Available data Block Start

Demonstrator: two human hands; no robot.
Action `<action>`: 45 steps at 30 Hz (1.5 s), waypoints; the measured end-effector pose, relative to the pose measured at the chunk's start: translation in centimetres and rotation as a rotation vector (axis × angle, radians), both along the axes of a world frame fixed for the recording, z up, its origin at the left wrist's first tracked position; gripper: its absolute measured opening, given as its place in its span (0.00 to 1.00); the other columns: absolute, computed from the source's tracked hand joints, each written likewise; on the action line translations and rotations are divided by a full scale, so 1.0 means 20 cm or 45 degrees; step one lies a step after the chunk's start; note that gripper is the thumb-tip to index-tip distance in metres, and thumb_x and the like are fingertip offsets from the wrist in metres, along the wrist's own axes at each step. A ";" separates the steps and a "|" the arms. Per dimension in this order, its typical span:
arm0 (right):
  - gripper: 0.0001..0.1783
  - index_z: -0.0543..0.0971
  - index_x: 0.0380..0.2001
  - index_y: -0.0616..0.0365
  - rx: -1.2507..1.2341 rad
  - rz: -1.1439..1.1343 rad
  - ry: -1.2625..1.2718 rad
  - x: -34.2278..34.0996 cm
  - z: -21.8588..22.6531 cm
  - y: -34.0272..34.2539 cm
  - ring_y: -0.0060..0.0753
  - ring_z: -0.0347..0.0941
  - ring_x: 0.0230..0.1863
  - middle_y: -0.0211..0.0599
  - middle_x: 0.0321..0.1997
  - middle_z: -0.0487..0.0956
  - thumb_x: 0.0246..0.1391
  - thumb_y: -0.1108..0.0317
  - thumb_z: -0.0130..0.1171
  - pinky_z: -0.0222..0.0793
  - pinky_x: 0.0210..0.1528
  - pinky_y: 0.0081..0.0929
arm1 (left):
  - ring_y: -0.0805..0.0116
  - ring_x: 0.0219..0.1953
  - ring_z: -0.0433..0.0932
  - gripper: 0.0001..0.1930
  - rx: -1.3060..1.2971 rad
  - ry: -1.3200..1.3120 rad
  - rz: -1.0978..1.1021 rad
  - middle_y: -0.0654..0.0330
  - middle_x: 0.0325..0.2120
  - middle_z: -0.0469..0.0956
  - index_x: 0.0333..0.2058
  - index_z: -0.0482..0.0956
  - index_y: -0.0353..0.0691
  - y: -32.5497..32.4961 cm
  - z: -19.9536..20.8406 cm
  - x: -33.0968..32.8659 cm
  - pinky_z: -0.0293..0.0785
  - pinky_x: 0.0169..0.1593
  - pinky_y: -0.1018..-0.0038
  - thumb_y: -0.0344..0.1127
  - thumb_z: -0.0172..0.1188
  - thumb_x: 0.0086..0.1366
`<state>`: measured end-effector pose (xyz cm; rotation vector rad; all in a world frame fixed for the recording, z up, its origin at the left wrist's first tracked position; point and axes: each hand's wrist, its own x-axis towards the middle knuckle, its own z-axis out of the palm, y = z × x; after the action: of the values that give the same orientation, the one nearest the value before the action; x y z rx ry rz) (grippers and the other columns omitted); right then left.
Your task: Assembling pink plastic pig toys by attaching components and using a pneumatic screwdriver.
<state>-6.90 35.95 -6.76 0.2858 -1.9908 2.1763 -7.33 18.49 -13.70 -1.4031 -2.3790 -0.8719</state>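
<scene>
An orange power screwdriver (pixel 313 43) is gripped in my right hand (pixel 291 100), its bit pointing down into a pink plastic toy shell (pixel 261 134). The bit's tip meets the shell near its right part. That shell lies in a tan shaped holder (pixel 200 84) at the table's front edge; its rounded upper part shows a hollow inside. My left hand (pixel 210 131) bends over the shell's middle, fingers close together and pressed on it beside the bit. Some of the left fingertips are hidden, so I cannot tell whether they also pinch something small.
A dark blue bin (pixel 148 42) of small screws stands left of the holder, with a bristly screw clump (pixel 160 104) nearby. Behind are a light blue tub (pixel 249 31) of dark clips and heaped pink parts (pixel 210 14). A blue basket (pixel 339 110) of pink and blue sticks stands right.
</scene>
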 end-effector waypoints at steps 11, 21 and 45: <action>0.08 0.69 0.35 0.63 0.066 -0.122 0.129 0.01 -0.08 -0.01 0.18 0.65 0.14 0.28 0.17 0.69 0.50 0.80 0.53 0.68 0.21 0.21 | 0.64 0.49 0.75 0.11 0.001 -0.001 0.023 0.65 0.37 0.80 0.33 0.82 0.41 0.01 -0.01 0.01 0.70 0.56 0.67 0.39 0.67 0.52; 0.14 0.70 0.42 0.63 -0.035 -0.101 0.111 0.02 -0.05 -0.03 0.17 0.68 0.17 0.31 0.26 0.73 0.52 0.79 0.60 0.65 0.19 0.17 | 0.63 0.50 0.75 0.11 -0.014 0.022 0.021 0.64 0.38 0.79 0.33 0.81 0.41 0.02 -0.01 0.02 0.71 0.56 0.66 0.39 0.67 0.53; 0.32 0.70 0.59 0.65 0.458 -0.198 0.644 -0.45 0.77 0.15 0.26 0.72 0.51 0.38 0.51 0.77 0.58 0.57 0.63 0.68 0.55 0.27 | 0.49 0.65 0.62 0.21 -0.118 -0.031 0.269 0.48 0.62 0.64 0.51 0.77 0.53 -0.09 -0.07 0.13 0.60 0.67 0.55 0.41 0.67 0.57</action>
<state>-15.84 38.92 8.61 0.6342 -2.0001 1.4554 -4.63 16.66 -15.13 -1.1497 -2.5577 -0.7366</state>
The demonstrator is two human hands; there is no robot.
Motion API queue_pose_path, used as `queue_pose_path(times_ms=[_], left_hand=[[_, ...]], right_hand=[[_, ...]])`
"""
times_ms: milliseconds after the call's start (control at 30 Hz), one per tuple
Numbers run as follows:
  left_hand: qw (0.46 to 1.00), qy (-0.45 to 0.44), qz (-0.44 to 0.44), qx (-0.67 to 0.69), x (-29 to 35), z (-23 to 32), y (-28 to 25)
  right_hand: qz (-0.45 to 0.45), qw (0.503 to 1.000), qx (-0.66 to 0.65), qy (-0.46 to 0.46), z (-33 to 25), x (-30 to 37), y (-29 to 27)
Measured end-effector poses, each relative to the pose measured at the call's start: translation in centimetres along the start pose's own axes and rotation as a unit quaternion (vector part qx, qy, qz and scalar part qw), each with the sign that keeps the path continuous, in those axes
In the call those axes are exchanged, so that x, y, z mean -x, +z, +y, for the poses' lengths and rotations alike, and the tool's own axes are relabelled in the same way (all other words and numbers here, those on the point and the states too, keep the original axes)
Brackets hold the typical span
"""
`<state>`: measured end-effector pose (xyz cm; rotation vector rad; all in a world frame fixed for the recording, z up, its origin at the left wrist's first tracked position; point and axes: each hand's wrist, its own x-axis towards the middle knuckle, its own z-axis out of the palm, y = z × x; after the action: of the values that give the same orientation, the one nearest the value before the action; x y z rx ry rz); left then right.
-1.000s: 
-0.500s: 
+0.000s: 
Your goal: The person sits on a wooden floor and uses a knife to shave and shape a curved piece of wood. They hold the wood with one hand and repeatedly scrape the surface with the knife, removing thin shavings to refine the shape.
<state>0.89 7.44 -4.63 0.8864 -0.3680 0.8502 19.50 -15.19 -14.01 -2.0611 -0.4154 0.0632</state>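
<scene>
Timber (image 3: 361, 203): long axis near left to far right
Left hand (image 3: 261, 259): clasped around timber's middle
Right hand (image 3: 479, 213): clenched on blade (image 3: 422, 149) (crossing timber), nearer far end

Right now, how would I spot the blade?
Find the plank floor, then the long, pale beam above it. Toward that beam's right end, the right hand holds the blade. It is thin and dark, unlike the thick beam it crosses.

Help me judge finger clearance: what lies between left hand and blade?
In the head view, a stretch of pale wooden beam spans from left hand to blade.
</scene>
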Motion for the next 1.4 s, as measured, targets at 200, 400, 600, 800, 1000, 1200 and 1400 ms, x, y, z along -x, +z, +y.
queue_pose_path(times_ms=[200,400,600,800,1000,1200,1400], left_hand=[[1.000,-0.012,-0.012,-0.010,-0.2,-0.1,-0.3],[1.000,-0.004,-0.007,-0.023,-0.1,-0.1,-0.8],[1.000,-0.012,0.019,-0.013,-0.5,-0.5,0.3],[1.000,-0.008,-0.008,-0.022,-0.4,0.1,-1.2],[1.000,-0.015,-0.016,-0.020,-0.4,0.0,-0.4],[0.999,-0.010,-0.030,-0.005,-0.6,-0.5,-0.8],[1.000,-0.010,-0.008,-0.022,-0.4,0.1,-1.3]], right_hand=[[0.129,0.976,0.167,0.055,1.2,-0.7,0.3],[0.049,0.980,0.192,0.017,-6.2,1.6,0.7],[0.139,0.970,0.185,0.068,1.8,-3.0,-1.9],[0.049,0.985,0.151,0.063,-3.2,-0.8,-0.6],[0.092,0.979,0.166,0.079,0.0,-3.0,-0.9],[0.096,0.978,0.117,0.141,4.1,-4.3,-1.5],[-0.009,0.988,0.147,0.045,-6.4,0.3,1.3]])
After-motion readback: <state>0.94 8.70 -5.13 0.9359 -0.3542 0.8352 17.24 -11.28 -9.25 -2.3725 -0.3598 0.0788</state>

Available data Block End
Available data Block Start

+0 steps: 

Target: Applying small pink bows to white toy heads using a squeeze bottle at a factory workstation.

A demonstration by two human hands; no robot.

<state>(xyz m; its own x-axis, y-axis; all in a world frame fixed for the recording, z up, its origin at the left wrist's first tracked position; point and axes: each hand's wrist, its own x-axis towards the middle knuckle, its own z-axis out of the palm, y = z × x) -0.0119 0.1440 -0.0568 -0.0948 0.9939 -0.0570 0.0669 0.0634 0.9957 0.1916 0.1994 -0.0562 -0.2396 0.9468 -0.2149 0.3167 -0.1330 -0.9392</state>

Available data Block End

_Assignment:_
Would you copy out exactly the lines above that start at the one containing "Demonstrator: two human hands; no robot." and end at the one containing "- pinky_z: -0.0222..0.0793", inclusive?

_Reply:_
Demonstrator: two human hands; no robot.
Action `<action>`: 45 steps at 30 Hz (1.5 s), waypoints; the measured end-effector pose, relative to the pose measured at the chunk's start: translation in centimetres and rotation as a rotation vector (axis × angle, radians), both along the axes of a world frame fixed for the recording, z up, its origin at the left wrist's first tracked position; gripper: its absolute measured opening, given as its place in its span (0.00 to 1.00); the other columns: absolute, computed from the source's tracked hand joints, each written likewise; on the action line translations and rotations are divided by a full scale, so 1.0 means 20 cm or 45 degrees; step one lies a step after the chunk's start; note that gripper is the thumb-tip to index-tip distance in metres, and thumb_x and the like are fingertip offsets from the wrist in metres, along the wrist's own axes at each step. A ";" separates the steps and a "|" the arms. Per dimension in this order, its typical span:
arm0 (right):
  - gripper: 0.0001..0.1783
  - index_z: -0.0543..0.0971
  - index_x: 0.0380..0.2001
  - index_y: -0.0616..0.0365
  - rx: -1.2507..1.2341 rad
  - rz: -1.1439..1.1343 rad
  - ry: -1.2625..1.2718 rad
  - x: -34.2278..34.0996 cm
  - z: -21.8588..22.6531 cm
  - y: -34.0272..34.2539 cm
  - ring_y: -0.0060..0.0753
  - ring_z: -0.0347..0.0941
  - ring_x: 0.0230..0.1863
  - middle_y: -0.0211..0.0599
  - middle_x: 0.0321..0.1997
  - middle_z: -0.0487..0.0956
  - thumb_x: 0.0246..0.1391
  - thumb_y: -0.1108..0.0317
  - thumb_z: -0.0130..0.1171
  - pinky_z: -0.0222..0.0793

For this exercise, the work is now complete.